Puberty Blues

 

From Macleans (August 24, 1992)

by Victor Dwyer

Ever since he characterized the outlook of his generation as one of "lessness - a philosophy whereby one reconciles oneself to diminishing expectations," Douglas Coupland has been a case study in success. With the 1991 publication of his first novel, Generation X in which he coined several such expressions and spun a story of three twenty-something friends living in the shadow of the older baby boomers, Coupland has become the unofficial spokesperson of people born between the early 1960s and early 1970s. The book climbed to the top of best-seller lists, sold 150,000 copies in North America, and was translated into 13 languages. Last year, the Vancouver-based author hosted a PBS documentary called The Search for Generation X, and rebuffed requests for advice on the subject by White House policy analysts. Now, Coupland, 30, has turned his attention to a younger generation. In Shampoo Planet..., he weaves a wry, upbeat tale of an aspiring yuppie and his offbeat circle of friends, members of a generation that Coupland calls "the Global Teens."

Although the author is twice as old as the main characters in Shampoo Planet, he creates in the book a fictional teenage world that is both convincing and highly entertaining. It is although the decade that separates him from his latest crop of characters has provided Coupland with a sense of perspective, and levity, that was sometimes lacking in the often bleak, slef-absorbed Generation X. And he says that he is glad to be freed from the obligation of representing a generation, a task that he claims he took on only reluctantly after writing the earlier novel. "With Generation X, what started out as characters in a book became representatives of a broad layer of people, and of changing times," said Coupland in a recent interview. "Still, they were just characters in a novel. That is all they are in the new book, too."

The third of four sons of a family doctor and his wife, Coupland's first artistic achievement came three years after his graduation from the Emily Carr College of Art and Design in Vancouver when, in 1987, he had a solo sculpture show at the Vancouver Art Gallery. Soon after, the restless young man travelled to Hawaii, where he completed a two-year course in Japanese business science. ("I don't know what that was all about," he says now). Turning to writing, he dabbled in magazine journalism and cartooning before beginning to write fiction - "cold turkey," as he describes it - with Generation X.

Much of his new book's appeal derives from his likable main character, Tyler Johnson, a hip and hopeful college student living in th northeastern United States. Johnson is based on a character mentioned in Generation X, and Coupland said that he began writing Shampoo Planet in order to expand upon him. As well, he said, he wanted to write a novel with a more positive outlook. "I'm not Pollyannaish but I'm optimistic about the future," said Coupland. "I think Shampoo Planet has an optimism about it that Generation X does not.

Like the Generation X characters, Johnson lives in a world pillaged of breathable air and career opportunities by the powerful baby boomers.
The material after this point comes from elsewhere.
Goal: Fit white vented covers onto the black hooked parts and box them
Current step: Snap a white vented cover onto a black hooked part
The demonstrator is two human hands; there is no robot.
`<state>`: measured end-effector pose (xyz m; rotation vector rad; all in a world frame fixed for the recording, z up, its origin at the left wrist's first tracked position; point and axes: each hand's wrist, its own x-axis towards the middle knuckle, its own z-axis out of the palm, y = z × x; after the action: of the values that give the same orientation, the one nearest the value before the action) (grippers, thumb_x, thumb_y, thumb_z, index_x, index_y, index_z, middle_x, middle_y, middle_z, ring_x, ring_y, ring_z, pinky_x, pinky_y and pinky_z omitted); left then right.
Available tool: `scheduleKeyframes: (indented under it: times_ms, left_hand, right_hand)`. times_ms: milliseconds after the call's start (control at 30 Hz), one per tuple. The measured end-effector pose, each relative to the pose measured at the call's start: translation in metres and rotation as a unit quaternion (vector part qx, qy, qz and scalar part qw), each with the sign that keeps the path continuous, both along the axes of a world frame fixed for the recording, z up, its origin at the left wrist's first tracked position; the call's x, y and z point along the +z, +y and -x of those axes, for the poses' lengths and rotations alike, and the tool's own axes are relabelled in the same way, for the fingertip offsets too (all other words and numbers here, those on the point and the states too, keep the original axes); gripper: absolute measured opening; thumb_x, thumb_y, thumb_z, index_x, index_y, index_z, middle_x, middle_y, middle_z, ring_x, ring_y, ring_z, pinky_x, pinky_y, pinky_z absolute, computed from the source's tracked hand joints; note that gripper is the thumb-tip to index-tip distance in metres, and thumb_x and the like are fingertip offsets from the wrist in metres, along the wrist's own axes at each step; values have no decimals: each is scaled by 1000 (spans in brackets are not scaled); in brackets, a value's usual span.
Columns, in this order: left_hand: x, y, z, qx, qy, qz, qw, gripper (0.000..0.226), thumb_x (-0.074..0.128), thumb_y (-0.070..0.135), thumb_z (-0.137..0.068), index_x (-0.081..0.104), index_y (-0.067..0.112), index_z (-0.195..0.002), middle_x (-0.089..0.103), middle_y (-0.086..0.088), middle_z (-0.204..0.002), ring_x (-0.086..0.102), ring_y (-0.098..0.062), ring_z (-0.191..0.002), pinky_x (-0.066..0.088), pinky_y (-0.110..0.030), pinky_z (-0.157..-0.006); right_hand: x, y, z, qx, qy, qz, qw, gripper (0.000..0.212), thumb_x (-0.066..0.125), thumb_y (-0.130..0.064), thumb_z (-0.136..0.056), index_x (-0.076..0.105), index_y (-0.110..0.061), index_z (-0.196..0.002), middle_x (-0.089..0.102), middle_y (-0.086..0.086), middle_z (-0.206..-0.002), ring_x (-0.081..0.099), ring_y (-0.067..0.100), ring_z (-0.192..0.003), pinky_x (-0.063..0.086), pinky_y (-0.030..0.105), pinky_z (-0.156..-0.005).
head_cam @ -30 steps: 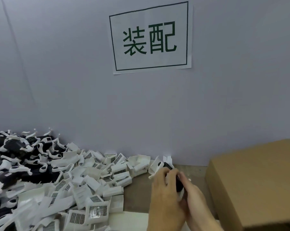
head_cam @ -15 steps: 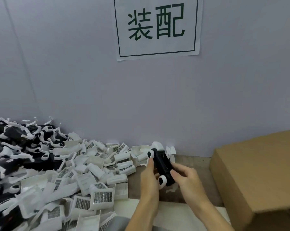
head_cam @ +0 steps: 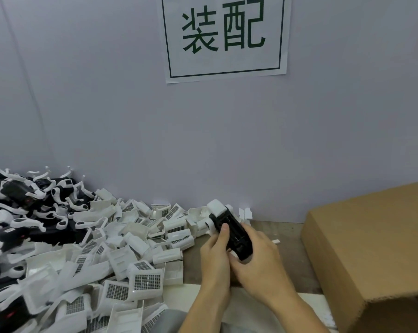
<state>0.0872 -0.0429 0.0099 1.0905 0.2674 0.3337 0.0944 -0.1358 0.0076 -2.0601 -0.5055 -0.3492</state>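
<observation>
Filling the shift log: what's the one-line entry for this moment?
stage: fitting | left hand: grips black part | right hand: grips black part | cardboard box: right

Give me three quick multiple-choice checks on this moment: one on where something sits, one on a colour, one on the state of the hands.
1. Where is the cardboard box?
A. On the person's right side
B. Behind the pile, against the wall
C. On the person's left side

2. What colour are the characters on the wall sign?
A. Red
B. Dark green
C. Blue

3. What are the hands doing?
A. Both lie flat on the table
B. Only one holds a part
C. Both grip the black hooked part

Answers:
1. A, the box fills the right edge, while the pile of white vented covers spreads on the left.
2. B, the strokes and frame line are dark green on white paper.
3. C, the left hand and right hand both curl round the black part, which has a white piece at its far end.
</observation>
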Motion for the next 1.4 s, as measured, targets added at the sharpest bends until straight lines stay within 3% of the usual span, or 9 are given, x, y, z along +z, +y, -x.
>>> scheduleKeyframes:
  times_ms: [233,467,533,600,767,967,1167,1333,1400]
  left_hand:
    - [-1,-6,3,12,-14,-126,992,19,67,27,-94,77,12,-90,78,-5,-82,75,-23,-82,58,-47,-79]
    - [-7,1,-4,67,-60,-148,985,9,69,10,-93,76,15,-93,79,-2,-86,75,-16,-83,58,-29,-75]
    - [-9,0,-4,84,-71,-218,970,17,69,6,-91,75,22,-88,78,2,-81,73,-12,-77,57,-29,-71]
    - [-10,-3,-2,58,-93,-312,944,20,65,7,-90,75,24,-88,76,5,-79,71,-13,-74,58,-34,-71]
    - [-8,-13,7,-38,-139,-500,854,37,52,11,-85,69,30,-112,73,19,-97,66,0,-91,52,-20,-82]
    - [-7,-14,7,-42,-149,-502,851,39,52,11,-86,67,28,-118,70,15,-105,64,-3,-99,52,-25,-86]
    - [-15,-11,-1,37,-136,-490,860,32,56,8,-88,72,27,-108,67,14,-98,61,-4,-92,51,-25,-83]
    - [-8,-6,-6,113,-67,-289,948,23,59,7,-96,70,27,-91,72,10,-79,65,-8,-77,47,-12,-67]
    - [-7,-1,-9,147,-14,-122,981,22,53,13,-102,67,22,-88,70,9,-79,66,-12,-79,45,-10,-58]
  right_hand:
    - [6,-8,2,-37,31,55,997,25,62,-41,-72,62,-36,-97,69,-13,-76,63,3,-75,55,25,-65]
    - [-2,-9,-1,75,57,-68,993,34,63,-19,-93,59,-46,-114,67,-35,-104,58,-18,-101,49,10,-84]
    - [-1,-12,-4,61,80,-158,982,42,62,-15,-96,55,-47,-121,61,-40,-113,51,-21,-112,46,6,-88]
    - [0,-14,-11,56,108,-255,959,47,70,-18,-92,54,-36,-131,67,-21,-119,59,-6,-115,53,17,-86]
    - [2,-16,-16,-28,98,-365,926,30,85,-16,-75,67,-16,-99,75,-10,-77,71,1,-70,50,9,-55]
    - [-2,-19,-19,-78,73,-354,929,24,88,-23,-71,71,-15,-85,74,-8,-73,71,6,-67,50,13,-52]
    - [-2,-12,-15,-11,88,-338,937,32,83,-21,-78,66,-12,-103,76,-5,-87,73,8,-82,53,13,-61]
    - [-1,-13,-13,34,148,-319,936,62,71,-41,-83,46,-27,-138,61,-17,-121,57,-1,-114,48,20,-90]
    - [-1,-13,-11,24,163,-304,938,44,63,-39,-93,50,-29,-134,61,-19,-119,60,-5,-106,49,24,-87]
Born on a commune in British Columbia, he lives with his divorced mother, Jasmine, a superannuated flower child who for years has kept her three children on "hippie parent alert, inspecting the microwave oven for chunks of hash, before friends came over to watch videos." He reads Young Achiever magazine, keeps his room, which he calls "the Modernarium," free of the "hippie, stained-glass decorating sensibility" in the rest of the house, and longs for a job at a local high-tech company.
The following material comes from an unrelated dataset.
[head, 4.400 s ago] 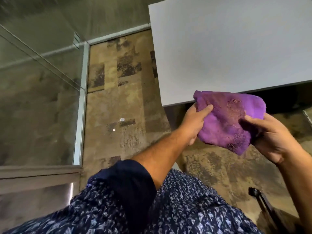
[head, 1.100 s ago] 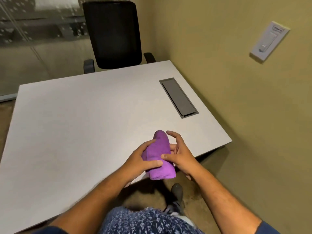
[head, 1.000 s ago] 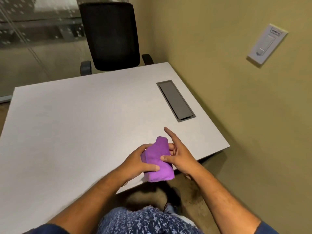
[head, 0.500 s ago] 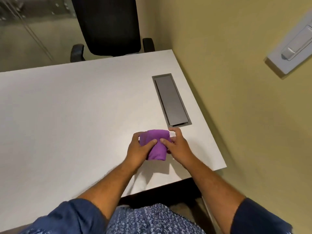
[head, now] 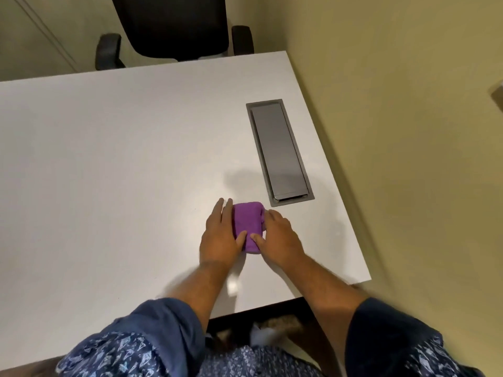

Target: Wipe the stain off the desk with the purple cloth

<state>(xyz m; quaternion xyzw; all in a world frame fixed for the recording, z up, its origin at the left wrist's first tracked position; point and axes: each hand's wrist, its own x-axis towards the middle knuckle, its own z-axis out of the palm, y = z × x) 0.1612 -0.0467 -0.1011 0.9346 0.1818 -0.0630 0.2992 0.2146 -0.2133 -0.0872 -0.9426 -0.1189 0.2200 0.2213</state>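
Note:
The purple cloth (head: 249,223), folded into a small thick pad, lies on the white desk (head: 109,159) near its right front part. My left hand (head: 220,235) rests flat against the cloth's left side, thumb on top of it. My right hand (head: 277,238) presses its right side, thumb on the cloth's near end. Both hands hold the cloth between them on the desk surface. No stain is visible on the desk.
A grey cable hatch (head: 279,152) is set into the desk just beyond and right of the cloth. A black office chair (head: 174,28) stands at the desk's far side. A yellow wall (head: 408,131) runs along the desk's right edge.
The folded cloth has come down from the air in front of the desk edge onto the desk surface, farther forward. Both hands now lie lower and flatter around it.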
Tracing a turbulent period during which Johnson breaks up with his girlfriend and begins searching for his father, Coupland keeps an eye trained on his hero's everyday quirks and adolescent philosophies. Among the young man's prized posssessions is an extensive shampoo collection, what his mother calls his "shampoo museum" and his girlfriend calls his "landfill starter kit." But Johnson reasons that "what's on top of your head says what's inside your head. Once hair goes, all else follows."
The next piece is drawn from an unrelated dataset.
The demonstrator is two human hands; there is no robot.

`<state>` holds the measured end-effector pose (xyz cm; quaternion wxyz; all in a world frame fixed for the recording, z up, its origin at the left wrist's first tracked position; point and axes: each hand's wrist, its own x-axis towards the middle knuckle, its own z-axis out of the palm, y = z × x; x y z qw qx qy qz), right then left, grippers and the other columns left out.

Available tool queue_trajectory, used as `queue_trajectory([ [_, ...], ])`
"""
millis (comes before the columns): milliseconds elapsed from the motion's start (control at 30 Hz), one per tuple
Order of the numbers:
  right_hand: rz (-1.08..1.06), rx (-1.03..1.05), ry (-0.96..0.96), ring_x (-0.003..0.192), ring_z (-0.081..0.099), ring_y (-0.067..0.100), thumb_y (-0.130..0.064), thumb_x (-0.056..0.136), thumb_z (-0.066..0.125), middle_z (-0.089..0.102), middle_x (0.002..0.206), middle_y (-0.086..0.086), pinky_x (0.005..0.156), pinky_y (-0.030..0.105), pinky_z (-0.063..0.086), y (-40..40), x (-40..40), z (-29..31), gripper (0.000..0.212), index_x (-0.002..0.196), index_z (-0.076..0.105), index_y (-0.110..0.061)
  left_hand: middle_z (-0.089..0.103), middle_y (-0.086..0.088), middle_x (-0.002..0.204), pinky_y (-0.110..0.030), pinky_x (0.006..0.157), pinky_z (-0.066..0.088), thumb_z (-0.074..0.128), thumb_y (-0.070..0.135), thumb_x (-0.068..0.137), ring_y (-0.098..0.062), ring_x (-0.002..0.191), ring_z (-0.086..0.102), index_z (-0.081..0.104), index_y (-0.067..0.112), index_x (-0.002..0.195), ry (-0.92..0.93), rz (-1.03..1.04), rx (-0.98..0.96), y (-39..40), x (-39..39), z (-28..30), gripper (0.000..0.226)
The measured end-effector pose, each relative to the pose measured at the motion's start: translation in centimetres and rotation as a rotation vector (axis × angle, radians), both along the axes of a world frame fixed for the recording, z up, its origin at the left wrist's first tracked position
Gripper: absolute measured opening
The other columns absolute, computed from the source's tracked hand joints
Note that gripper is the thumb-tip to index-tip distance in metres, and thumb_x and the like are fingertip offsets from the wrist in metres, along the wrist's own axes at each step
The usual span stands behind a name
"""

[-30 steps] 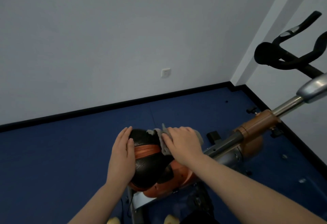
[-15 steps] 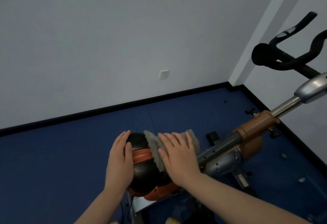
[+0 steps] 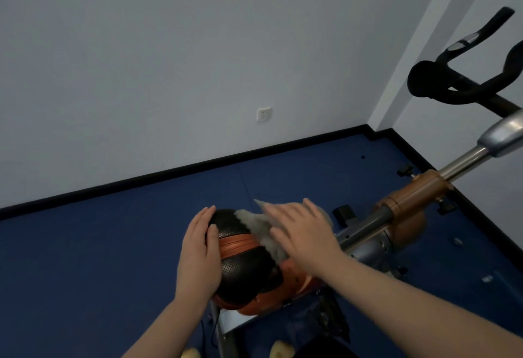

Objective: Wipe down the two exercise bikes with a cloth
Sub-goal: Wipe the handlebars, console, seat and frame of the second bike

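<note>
A grey cloth (image 3: pixel 261 229) lies spread over the right half of the saddle (image 3: pixel 240 261) of an exercise bike (image 3: pixel 368 233), low in the middle of the head view. The right hand (image 3: pixel 300 233) presses flat on the cloth, its fingers straight and a little spread, pointing up and to the left; its outline is smeared with blur. The cloth shows past the fingertips as a pale, fuzzy edge and hangs a bit over the saddle's far rim.

The saddle is black and perforated, with an orange-brown band across its middle and an orange-brown underside. The left hand (image 3: pixel 199 253) rests against the saddle's left side, palm on the black cover, fingers straight and together and laid along the curve, thumb on top near the band. It holds nothing besides.

From beneath the saddle a dark grey bar runs up and to the right into a brown sleeve (image 3: pixel 416 193), then a shiny metal post (image 3: pixel 464 162) that climbs toward the right edge. Above it stand the black handlebars (image 3: pixel 458 86), curved, with a silver patch on one grip.

The bike stands on a dark blue floor (image 3: pixel 99 244) edged by a black skirting board (image 3: pixel 169 173). The wall (image 3: pixel 169 46) behind is pale grey and carries a white socket (image 3: pixel 264 114). At the bottom edge two pale yellow shoe tips (image 3: pixel 278 349) peep in
</note>
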<state>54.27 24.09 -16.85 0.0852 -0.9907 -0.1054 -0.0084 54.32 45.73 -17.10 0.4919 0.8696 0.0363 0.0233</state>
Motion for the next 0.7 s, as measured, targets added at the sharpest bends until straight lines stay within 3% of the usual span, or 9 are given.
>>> queue_trajectory([
  [67,-0.234,-0.003,-0.029,0.125,0.047,0.011,-0.049,0.1,0.02,0.057,0.132,-0.013,0.115,0.038,0.022,0.0,0.2,0.0,0.052,0.141,0.047,-0.031,0.04,0.011,0.149,-0.034,0.116,0.028,0.037,0.029,0.104,-0.005,0.136,0.035,0.045,0.031,0.143,-0.005,0.013,-0.005,-0.1,-0.1,-0.1,0.04],
  [133,-0.318,0.032,-0.02,0.125,0.046,0.014,-0.051,0.099,0.015,0.058,0.13,-0.012,0.116,0.044,0.021,2.0,-0.4,-0.2,0.057,0.137,0.051,-0.03,0.04,0.011,0.15,-0.038,0.115,0.03,0.038,0.032,0.103,-0.007,0.136,0.036,0.042,0.033,0.144,0.01,0.046,-0.022,-0.2,-0.4,-0.3,0.041],
  [200,-0.209,0.071,-0.031,0.132,0.041,0.014,-0.052,0.099,0.013,0.052,0.137,-0.013,0.118,0.048,0.016,3.6,-1.2,-0.7,0.056,0.142,0.043,-0.033,0.039,0.008,0.15,-0.042,0.113,0.034,0.04,0.038,0.101,-0.011,0.135,0.038,0.035,0.035,0.147,0.064,0.075,-0.039,-0.1,-0.6,-0.5,0.046],
  [300,-0.012,0.08,-0.01,0.13,0.042,0.011,-0.053,0.099,0.017,0.049,0.141,-0.014,0.116,0.039,0.02,2.5,-0.6,-0.2,0.053,0.145,0.038,-0.035,0.034,0.01,0.152,-0.037,0.113,0.031,0.048,0.045,0.096,-0.008,0.135,0.036,0.022,0.035,0.152,0.112,0.025,-0.046,0.5,-1.4,-0.8,0.063],
  [400,0.041,0.061,0.033,0.109,0.056,0.013,-0.053,0.1,0.019,0.062,0.123,-0.011,0.094,0.033,0.038,2.0,1.2,0.5,0.05,0.132,0.051,-0.031,0.031,0.015,0.147,-0.033,0.112,0.029,0.057,0.055,0.086,-0.003,0.133,0.031,0.013,0.037,0.153,0.103,-0.05,-0.049,1.2,-2.9,-1.1,0.082],
  [500,-0.038,0.04,0.082,0.094,0.062,0.019,-0.052,0.101,0.017,0.066,0.107,-0.006,0.073,0.035,0.036,4.3,3.1,0.7,0.048,0.115,0.056,-0.027,0.027,0.019,0.149,-0.035,0.114,0.029,0.058,0.072,0.077,-0.003,0.136,0.029,0.001,0.043,0.153,0.137,-0.098,-0.086,1.6,-4.3,-1.4,0.1],
  [600,-0.038,0.101,0.159,0.105,0.06,0.023,-0.051,0.102,0.016,0.063,0.119,-0.002,0.079,0.038,0.041,7.2,4.3,0.9,0.048,0.125,0.05,-0.026,0.022,0.022,0.152,-0.046,0.116,0.029,0.057,0.074,0.072,-0.009,0.141,0.027,-0.008,0.048,0.151,0.18,-0.137,-0.122,2.1,-5.0,-1.7,0.105],
  [700,0.045,0.147,0.153,0.122,0.05,0.02,-0.05,0.102,0.02,0.05,0.14,-0.006,0.093,0.041,0.042,8.8,4.6,1.0,0.049,0.141,0.04,-0.03,0.024,0.024,0.149,-0.047,0.114,0.033,0.063,0.077,0.069,-0.009,0.138,0.031,-0.012,0.058,0.145,0.207,-0.184,-0.182,2.6,-5.4,-1.8,0.108],
])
Although Johnson finds cause for hope in healthy hair, and is determined to make the best of his diminishing opportunities, he never completely liberates himself from the sombre look of the Generation Xers who preceded him. Johnson's approach to life is tempered by a sober assessment of a world going through "severe shopping withdrawal and severe goal withdrawal," where convience stores and the low-pay jobs that they offer appear to be "the economic engine of the New World Order," and where the sight of a clear-cut forest is so devastating that it moves the young man to tears.

And Coupland makes sure that his hero's successes do not imply pat solutions for an age group facing enormous challenges. Even when an ambitious proposal to turn dump sites into amusement parks wins Johnson a job at the corporation that his mother once firebombed, he remains skeptical about his odds for long-term success. "Old people will always win," he muses, "the system is absolutely rigged in their favour." Without the pique of his first book, but with all of its punch, Shampoo Planet shows a maturing author artfully evoking the hopes and dreams of a generation that has good reason to have little of either.